Poco fa, l'ascolto di un servizio televisivo sul processo a Martina Levato mi ha fatto sobbalzare: l'articolista si era sentita il dovere professionale di precisare che l'imputata era una "bocconiana". L'episodio non era isolato perchè anche su due note testate nazionali si può leggere: "l'ex studentessa bocconiana" o, ancora più rimarcato, ", ex studentessa alla Bocconi," dove le virgole che ho volutamente riportato rivelano l'assoluta necessità, per chi ha redatto il pezzo, di precisare un percorso di studi che secondo quei colleghi, era forse determinante a capire tutto il fatto criminoso.
A me, che sono giornalista da trent'anni, proprio non sembra; tuttavia vuoi vedere che la mia visione della deontologia professionale è fuori dal tempo? Lo chiederò all'Ordine dei Giornalisti e, a conferma che questa anomalia non è nuova, si legga il mio post del 30 dicembre 2014.
Una dovuta PUNTUALIZZAZIONE: a dimostrazione che si può dare la stessa notizia senza ..."debordare" ecco in serata il servizio lineare ed esauriente di Enrico Rotondi dal TG2 Rai che non ha avuto bisogno di coinvolgere l'Ateneo milanese per descrivere i fatti.

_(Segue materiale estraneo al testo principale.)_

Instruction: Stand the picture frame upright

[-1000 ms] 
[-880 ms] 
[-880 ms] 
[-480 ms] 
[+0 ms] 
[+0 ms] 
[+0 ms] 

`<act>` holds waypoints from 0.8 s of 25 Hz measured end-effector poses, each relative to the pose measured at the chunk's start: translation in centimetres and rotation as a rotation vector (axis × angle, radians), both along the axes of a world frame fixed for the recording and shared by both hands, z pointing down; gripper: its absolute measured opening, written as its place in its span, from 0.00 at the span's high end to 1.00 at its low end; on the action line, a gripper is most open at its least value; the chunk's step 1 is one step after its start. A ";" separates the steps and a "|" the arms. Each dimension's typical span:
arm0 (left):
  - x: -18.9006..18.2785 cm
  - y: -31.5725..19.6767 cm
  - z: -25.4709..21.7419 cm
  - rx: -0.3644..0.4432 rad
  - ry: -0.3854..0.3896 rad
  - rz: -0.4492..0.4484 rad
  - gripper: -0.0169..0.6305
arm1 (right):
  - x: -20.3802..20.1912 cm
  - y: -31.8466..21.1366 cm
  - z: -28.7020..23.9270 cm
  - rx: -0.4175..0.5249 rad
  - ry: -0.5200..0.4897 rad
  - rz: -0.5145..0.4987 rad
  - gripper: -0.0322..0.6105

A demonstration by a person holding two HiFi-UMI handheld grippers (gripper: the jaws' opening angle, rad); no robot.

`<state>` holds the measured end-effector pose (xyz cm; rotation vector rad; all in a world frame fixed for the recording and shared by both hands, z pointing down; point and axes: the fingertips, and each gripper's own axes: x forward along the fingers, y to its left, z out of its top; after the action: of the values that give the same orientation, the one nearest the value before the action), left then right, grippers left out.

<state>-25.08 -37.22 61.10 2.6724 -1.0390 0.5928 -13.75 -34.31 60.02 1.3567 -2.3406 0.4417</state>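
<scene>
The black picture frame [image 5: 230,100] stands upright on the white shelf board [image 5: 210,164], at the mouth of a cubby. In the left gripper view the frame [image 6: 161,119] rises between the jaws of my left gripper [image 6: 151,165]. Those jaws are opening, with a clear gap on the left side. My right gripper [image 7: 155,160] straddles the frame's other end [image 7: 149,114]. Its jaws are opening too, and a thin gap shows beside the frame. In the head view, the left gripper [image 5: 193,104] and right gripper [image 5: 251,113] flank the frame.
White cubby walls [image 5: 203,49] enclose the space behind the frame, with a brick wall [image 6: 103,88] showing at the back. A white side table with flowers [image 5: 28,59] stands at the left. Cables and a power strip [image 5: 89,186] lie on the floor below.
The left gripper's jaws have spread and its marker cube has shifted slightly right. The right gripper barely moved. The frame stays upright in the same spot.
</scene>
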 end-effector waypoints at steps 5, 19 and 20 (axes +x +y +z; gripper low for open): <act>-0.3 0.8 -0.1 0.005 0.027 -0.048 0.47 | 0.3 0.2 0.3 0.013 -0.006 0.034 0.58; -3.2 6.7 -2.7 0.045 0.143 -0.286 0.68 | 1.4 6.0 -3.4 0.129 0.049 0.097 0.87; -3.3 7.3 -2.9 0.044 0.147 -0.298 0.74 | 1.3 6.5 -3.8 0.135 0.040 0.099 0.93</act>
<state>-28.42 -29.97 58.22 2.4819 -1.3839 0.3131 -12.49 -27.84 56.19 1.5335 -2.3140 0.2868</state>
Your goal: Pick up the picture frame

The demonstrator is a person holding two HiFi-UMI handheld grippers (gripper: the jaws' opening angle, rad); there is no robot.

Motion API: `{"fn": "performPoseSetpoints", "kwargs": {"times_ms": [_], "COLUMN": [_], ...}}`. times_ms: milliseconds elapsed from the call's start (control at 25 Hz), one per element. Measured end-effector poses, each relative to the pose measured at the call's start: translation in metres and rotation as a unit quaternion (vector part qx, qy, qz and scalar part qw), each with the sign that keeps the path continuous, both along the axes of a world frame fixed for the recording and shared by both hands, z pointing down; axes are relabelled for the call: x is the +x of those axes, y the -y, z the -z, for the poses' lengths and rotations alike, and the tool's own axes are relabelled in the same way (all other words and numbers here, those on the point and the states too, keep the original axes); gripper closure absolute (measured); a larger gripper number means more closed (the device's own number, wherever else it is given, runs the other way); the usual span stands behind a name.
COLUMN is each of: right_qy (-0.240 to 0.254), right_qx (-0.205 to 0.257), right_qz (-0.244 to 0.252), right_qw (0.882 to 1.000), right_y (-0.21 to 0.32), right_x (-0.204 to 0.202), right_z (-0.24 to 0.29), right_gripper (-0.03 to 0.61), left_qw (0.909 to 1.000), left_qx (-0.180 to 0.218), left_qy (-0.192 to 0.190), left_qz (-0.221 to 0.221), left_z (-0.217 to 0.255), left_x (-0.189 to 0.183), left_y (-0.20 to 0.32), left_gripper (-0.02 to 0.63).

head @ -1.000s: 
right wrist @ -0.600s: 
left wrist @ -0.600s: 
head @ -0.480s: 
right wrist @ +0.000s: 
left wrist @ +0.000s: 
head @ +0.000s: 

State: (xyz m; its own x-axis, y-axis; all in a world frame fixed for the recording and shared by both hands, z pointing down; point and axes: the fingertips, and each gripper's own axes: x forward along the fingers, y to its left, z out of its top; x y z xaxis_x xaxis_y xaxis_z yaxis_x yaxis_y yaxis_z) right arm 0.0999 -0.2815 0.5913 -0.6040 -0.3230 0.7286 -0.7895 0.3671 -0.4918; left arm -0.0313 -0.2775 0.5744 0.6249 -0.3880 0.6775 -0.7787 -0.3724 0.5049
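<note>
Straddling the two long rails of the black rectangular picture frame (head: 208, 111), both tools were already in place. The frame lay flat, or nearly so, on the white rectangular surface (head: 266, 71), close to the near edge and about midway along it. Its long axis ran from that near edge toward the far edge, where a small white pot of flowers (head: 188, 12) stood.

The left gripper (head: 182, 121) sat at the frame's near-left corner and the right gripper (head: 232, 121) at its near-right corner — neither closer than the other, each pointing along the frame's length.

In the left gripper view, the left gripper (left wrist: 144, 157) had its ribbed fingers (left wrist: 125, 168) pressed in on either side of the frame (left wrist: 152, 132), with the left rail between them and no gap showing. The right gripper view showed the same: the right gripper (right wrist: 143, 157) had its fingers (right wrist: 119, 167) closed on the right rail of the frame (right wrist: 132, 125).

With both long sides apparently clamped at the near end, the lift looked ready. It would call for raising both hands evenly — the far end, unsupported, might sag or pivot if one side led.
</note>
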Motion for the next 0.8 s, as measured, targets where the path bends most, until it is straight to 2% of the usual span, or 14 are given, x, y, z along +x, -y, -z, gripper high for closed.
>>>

Allora a tutti gli altri colleghi chiedo: era così impossibile non usare il termine "la bocconiana"? Mah, certo che mischiare, senza alcuna concreta ragione, una delle nostre Università più rinomate al mondo in fatti del tutto estranei lascia perplessi.
28 gennaio 2016 - AGGIORNAMENTO: il Prof. Tommaso Nannicini, docente della Bocconi, è stato nominato sottosegretario alla presidenza del Consiglio. Auguri di un buon lavoro!